Tanzania’s Mental Health Landscape

Tanzania’s mental health services reflect the continent’s broader issues. The country has just 1.31 mental health workers per 100,000 people, including 38 psychiatrists, 495 mental health nurses, 17 psychologists, and 29 social workers serving a population of 65.5 million.

The nation relies on Mirembe National Mental Health Hospital, the only facility of its kind in Tanzania, which provides 600 beds in the capital and an additional 300 in satellite locations. The hospital faces overcrowding and limited resources, with patients averaging six-week stays, often facing relapses due to long distances, financial constraints, and medication side effects.

Mental health practices in Tanzanian prisons, such as at Isanga Correctional Facility, involve controversial measures like chaining aggressive patients to beds. Dosanto Mlaponi, head of forensic psychiatry at Isanga, defends these practices as necessary for safety, though the facility faces significant challenges.

Patient Discharge and Socioeconomic Impacts

Mirembe Hospital also contends with a troubling issue: some patients remain in the hospital post-recovery due to a lack of family support. Dr. Paul Lawala, the hospital’s director, notes that families often abandon patients after treatment, leaving them in a precarious situation.

Research indicates a strong correlation between socioeconomic crises, such as unemployment and domestic abuse, and suicide rates. Dr. Michelle Chapa, founder of a mental health foundation in Dar es Salaam, attributes rising suicides to clinical depression exacerbated by poverty, unemployment, and cultural stigma. She emphasizes the need for better mental health services and integration with primary healthcare.

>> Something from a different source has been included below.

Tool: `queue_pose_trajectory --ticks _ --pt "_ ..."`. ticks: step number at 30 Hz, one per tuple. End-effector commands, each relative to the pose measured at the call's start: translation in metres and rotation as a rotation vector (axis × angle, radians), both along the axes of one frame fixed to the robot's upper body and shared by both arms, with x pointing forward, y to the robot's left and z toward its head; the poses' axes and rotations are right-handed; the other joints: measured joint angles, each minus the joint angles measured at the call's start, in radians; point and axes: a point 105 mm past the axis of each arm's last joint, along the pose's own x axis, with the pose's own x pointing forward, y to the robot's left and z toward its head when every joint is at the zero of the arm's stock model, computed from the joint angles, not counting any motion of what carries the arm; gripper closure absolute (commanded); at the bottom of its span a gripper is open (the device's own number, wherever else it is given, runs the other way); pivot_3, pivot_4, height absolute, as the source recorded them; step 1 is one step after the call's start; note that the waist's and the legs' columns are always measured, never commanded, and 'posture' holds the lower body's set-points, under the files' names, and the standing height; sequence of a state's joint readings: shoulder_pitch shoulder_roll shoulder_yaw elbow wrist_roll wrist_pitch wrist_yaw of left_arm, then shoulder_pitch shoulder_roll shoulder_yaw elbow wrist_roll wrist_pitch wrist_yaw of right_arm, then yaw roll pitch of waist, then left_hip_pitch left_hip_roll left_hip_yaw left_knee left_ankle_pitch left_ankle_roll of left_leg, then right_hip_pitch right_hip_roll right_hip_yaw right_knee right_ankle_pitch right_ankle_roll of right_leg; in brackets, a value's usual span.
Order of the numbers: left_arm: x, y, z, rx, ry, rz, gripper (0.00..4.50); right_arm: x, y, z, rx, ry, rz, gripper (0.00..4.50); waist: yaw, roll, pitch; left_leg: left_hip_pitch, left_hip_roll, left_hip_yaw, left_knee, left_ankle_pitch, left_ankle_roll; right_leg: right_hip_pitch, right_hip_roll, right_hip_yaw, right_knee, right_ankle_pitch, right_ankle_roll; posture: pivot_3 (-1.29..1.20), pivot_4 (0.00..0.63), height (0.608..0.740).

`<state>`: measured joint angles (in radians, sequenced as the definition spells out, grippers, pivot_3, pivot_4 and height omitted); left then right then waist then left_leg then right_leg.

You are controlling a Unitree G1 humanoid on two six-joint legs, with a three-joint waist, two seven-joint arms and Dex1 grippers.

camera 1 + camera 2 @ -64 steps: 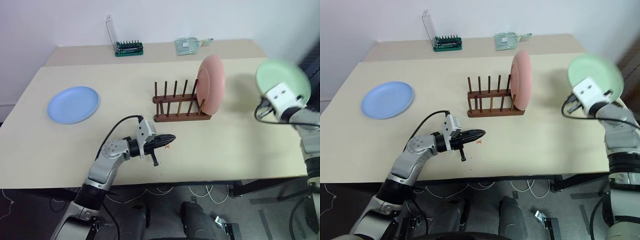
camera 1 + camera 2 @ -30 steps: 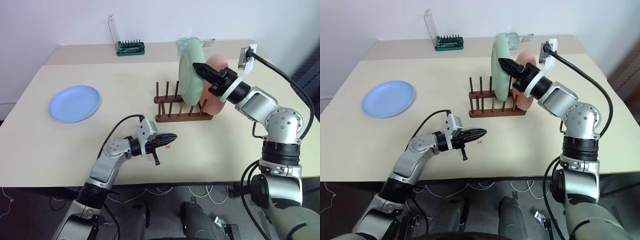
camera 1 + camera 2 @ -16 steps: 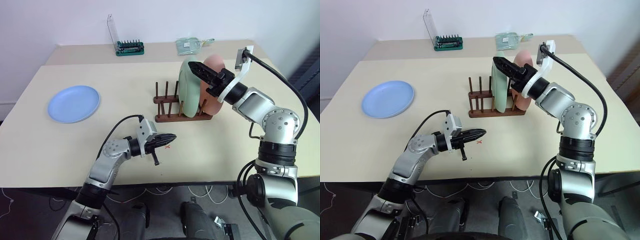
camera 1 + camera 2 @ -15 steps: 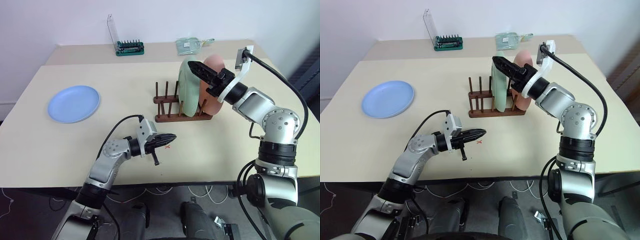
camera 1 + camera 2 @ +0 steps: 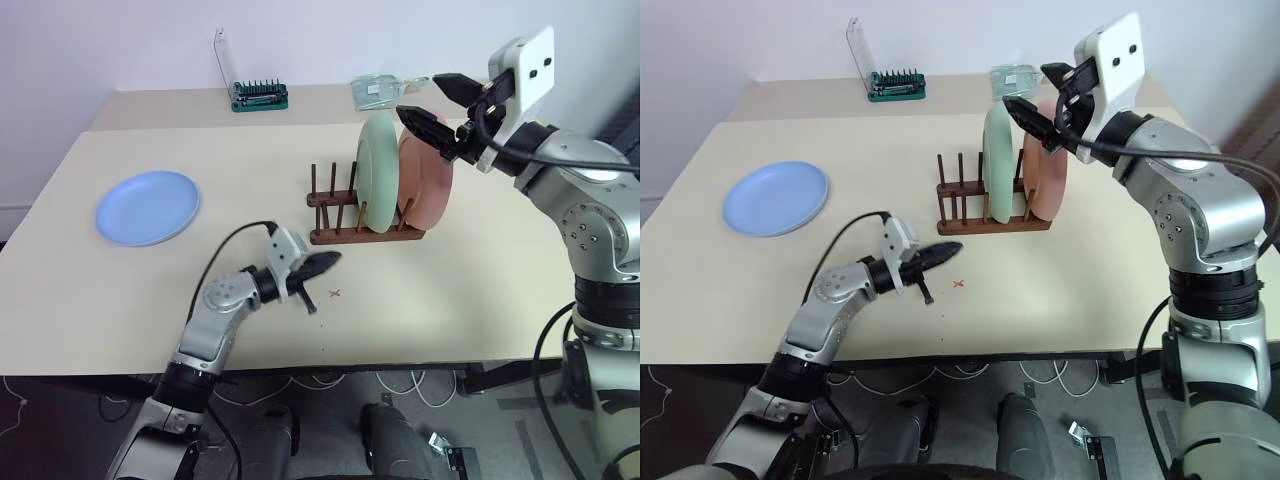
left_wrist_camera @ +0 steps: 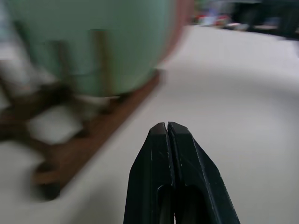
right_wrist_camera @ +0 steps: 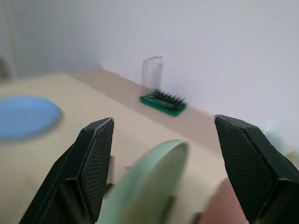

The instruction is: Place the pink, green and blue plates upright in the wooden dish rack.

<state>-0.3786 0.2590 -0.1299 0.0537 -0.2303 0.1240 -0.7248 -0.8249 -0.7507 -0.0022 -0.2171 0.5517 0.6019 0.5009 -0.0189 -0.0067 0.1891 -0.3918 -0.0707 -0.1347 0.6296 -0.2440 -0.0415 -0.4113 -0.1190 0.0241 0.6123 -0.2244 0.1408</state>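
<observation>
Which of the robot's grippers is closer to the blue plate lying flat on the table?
Left. The left gripper is low over the table right of the blue plate; the right gripper is far across, above the rack.

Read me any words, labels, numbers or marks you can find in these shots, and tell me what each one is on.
No readable words, brand names or numbers.
"x": a small red cross mark on the table, in front of the wooden dish rack.
Packet at the far edge: any print is too small to read.
Green bit holder: no legible label.
</observation>
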Motion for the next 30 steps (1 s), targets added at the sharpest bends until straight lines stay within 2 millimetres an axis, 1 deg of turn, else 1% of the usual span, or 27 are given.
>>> queue_pose_trajectory --ticks 1,2,3,4,5,6,7,10,12,13,15,16,18,19,21,23,25,28,30 --pt "0.020 0.044 0.049 -0.145 -0.117 0.211 3.12 -0.019 0.029 -0.007 -0.184 -0.124 0.112 0.97 -0.001 0.000 0.000 0.000 0.000 0.000 0.000 0.000 0.000 0.000 0.000 0.000 0.000 0.000 0.000 0.00 0.150 0.740" --pt "0.024 0.056 0.056 -0.162 -0.135 0.273 2.59 -0.022 0.034 -0.011 -0.214 -0.143 0.132 0.97 -0.001 0.000 0.000 0.000 0.000 0.000 0.000 0.000 0.000 0.000 0.000 0.000 0.000 0.000 0.000 0.00 0.150 0.740" --pt "0.026 0.064 0.061 -0.173 -0.145 0.313 2.13 -0.024 0.037 -0.014 -0.233 -0.157 0.146 0.97 -0.001 0.000 0.000 0.000 0.000 0.000 0.000 0.000 0.000 0.000 0.000 0.000 0.000 0.000 0.000 0.00 0.150 0.740" --pt "0.035 0.102 0.070 -0.200 -0.150 0.486 1.60 -0.024 0.041 -0.020 -0.261 -0.167 0.158 0.97 0.000 -0.001 0.000 0.000 0.000 0.000 0.000 0.000 0.000 0.000 0.000 0.000 0.000 0.000 0.000 0.00 0.150 0.740" --pt "0.041 0.142 0.074 -0.218 -0.136 0.672 1.11 -0.023 0.044 -0.025 -0.277 -0.168 0.165 0.97 0.000 -0.001 0.000 0.000 0.000 0.000 0.000 0.000 0.000 0.000 0.000 0.000 0.000 0.000 0.000 0.00 0.150 0.740" --pt "0.043 0.169 0.077 -0.235 -0.125 0.802 1.11 -0.023 0.046 -0.029 -0.289 -0.170 0.169 0.97 -0.002 -0.002 0.001 0.000 0.000 0.000 0.000 0.000 0.000 0.000 0.000 0.000 0.000 0.000 0.000 0.00 0.150 0.740" --pt "0.042 0.192 0.078 -0.260 -0.103 0.913 1.11 -0.022 0.047 -0.032 -0.299 -0.171 0.173 0.97 -0.003 -0.002 0.001 0.000 0.000 -0.001 0.000 0.000 0.000 -0.001 0.000 0.000 0.000 0.000 0.000 0.00 0.150 0.740" --pt "0.036 0.241 0.078 -0.392 -0.007 1.199 1.11 -0.019 0.048 -0.039 -0.318 -0.171 0.181 0.97 0.004 -0.003 0.001 0.000 0.000 -0.001 0.000 0.000 0.000 -0.001 0.000 0.000 0.001 0.000 0.000 0.00 0.150 0.740" --pt "0.029 0.271 0.070 -0.423 0.075 1.387 1.11 -0.016 0.048 -0.043 -0.331 -0.169 0.183 0.97 0.013 -0.005 0.002 0.000 -0.001 -0.002 0.001 0.000 -0.001 0.001 0.000 -0.001 0.000 0.000 0.000 0.00 0.150 0.740" --pt "0.026 0.282 0.063 -0.436 0.122 1.456 1.11 -0.015 0.048 -0.044 -0.334 -0.168 0.184 0.97 0.015 -0.006 0.002 0.000 -0.001 -0.002 0.001 0.000 -0.001 0.001 0.000 -0.001 0.000 0.000 0.000 0.00 0.150 0.740" --pt "0.025 0.290 0.053 -0.473 0.210 1.503 1.11 -0.014 0.048 -0.046 -0.335 -0.168 0.186 0.97 0.015 -0.008 0.002 0.000 -0.001 -0.003 0.001 0.001 -0.001 0.001 0.000 -0.001 0.000 0.000 0.000 0.00 0.150 0.740" --pt "0.026 0.291 0.050 -0.496 0.249 1.501 1.11 -0.013 0.048 -0.046 -0.335 -0.168 0.187 0.97 0.014 -0.008 0.003 0.000 -0.001 -0.003 0.001 0.001 -0.002 0.001 0.000 -0.001 0.000 0.000 0.000 0.00 0.150 0.740" --pt "0.032 0.284 0.041 -0.461 0.311 1.461 1.11 -0.013 0.049 -0.046 -0.335 -0.170 0.189 0.97 0.011 -0.008 0.003 0.000 -0.001 -0.003 0.001 0.001 -0.002 0.001 0.000 -0.001 0.000 0.000 0.000 0.00 0.150 0.740" --pt "0.035 0.281 0.033 -0.458 0.365 1.451 1.11 -0.013 0.050 -0.047 -0.335 -0.170 0.191 0.97 0.009 -0.008 0.003 0.000 -0.001 -0.003 0.000 0.001 -0.003 0.001 0.000 -0.001 0.000 0.000 0.000 0.00 0.150 0.740" --pt "0.034 0.284 0.017 -0.438 0.460 1.499 1.11 -0.013 0.050 -0.048 -0.333 -0.169 0.189 0.97 0.007 -0.009 0.003 0.000 -0.001 -0.003 0.000 0.002 -0.003 0.001 0.000 -0.001 0.001 0.000 0.000 0.00 0.150 0.740" --pt "0.035 0.284 0.011 -0.513 0.518 1.500 1.11 -0.013 0.048 -0.049 -0.336 -0.165 0.182 0.97 0.005 -0.009 0.003 0.000 -0.001 -0.003 0.000 0.002 -0.003 0.000 0.000 -0.001 0.001 0.000 0.000 0.00 0.150 0.740" --pt "0.038 0.279 0.008 -0.529 0.553 1.489 1.11 -0.014 0.046 -0.051 -0.340 -0.162 0.172 0.97 0.004 -0.009 0.003 0.000 -0.001 -0.003 0.000 0.002 -0.003 0.000 0.000 -0.001 0.001 0.000 0.000 0.00 0.150 0.740" --pt "0.040 0.277 0.005 -0.565 0.577 1.514 1.94 -0.014 0.043 -0.053 -0.341 -0.159 0.159 0.97 0.005 -0.009 0.003 0.000 -0.001 -0.003 0.000 0.002 -0.004 0.000 0.000 -0.001 0.001 0.000 0.000 0.00 0.150 0.740" --pt "0.041 0.278 0.006 -0.581 0.569 1.527 2.89 -0.014 0.043 -0.053 -0.338 -0.157 0.154 0.97 0.004 -0.009 0.002 0.000 -0.001 -0.003 0.000 0.002 -0.005 0.000 0.000 -0.001 0.001 0.001 0.000 0.00 0.150 0.740"
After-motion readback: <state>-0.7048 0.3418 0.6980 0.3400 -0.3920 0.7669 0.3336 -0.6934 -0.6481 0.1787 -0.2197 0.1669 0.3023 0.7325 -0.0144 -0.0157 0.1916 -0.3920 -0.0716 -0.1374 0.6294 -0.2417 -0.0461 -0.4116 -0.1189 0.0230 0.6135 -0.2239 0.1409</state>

Innovative Solutions and Future Directions

The Tanzanian Health Ministry is exploring innovative solutions, including using mobile technology to connect patients with health workers. The “Using Mobile Phones in Improving Mental Health Services Delivery in Tanzania: A Feasibility Study” examines how technology can bridge gaps in mental health care, potentially reducing the need for physical hospital visits and improving access to support.

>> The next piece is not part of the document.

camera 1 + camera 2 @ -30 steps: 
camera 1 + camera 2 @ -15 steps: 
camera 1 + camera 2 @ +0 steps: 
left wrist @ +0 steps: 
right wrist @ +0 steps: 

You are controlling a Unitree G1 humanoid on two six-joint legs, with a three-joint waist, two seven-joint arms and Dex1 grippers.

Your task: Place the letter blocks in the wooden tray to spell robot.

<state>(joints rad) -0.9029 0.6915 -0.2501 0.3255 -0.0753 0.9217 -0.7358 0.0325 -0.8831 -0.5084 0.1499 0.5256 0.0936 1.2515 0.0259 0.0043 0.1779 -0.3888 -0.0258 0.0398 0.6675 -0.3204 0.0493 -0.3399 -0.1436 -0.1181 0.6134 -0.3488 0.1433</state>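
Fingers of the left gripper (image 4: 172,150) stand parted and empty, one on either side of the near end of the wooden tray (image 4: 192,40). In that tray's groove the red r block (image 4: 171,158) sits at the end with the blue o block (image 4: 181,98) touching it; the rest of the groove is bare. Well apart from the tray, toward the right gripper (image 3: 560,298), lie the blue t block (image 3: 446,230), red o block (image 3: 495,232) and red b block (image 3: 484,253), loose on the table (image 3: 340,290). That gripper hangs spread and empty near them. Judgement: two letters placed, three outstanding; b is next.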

The Friendship Bench project, originating in Zimbabwe, offers a promising model by employing trained lay health workers to provide problem-solving therapy. This approach has expanded to other regions and countries, demonstrating adaptability and potential for global application.

In Zanzibar, local initiatives like Zanzibar Mental Health Shamba (ZAMHS) are making strides in mental health care despite resource limitations. Amina Hassan, a coordinator at the Friendship Bench of Zanzibar, underscores the importance of ongoing support and policy development to address mental health needs effectively.

Conclusion

Tanzania’s recent tragedies underscore the urgent need for comprehensive mental health reforms across Africa. Addressing this crisis requires increased funding, improved infrastructure, and innovative solutions to provide better care and support for those in need. Enhanced data collection, policy advocacy, and community-based initiatives are crucial to improving mental health outcomes and preventing future tragedies.